# Need drivers for BisonCam



## netas666 (Jan 3, 2010)

Heya,

I don't know a lot about PC's and so on, just im missing my camera driver.
I've bought my laptop from MDG and camera worked. I've lost my driver CD. Reisntalled windows from windows Vista to windows 7. And now i can't find drivers anywhere.
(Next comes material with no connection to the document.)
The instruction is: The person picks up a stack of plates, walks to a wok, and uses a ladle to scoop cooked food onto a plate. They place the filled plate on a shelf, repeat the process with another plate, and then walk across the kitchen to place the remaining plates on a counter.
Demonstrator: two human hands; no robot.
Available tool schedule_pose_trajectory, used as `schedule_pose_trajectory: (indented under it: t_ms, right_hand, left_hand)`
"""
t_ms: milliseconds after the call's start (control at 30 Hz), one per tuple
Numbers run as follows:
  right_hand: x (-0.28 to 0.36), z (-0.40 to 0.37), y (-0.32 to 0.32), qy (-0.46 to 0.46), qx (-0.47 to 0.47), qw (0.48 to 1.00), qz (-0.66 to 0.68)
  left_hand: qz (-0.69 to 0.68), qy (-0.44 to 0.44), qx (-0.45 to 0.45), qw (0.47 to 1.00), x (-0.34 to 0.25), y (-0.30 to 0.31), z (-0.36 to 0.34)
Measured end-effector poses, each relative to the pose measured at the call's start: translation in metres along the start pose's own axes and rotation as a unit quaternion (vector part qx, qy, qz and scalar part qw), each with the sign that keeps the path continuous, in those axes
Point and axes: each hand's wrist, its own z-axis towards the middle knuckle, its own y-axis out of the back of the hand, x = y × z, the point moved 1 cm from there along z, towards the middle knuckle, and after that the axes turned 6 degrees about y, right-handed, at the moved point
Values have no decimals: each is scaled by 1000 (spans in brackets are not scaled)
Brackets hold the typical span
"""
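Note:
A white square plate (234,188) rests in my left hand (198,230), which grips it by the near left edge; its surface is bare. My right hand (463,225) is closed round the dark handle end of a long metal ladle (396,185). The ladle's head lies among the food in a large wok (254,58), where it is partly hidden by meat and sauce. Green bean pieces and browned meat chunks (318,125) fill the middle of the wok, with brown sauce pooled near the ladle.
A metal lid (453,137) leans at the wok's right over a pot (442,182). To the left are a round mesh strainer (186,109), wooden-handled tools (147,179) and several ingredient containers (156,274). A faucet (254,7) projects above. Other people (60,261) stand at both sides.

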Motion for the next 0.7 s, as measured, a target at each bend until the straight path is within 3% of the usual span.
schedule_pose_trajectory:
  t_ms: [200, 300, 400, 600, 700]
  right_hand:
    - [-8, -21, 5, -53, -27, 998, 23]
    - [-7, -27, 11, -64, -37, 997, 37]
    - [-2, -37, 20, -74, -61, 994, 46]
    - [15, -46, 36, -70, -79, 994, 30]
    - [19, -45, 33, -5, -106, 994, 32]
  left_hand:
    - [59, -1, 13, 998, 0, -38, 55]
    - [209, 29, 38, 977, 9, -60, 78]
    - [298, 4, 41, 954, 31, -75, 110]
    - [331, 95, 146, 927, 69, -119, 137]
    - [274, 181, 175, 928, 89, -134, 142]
Idk what info needs for you to help me.

Driver key: {6bdd1fc6-810f-11d0-bec7-08002be2092f}\0000
Hard ids: USB\VID_0402&PID_5602&REV_0100
USB\VID_0402&PID_5602

laptop is DTR S (i think, its written on back of laptop)
System model: MS-1715B ( written on back) but laptop says MS-1037 or smth.
Please help me with dat, installed some drivers i found BUT now camera shows me black screen..


----------



## mtech72 (Jan 3, 2010)

go here

http://www-307.ibm.com/pc/support/site.wss/MIGR-67996.html

look part way down page, you will see file link and below if you will see 65dt11ww.exe

click it download the driver and run the file you downloaded, this should enable the cam ok......


----------



## netas666 (Jan 3, 2010)

Installed this one but camera still shows black scree, i had Bison icon on my desctop before, now i dont, maybe need download some program?


----------



## netas666 (Jan 3, 2010)

Man THNX A LOT!!!!
Love ya!!!!

:wave:


----------



## kill3r_d4nk (Feb 7, 2010)

netas666 said:


> Installed this one but camera still shows black scree, i had Bison icon on my desctop before, now i dont, maybe need download some program?


I'm having the same problem, how can I fix it? :upset:


----------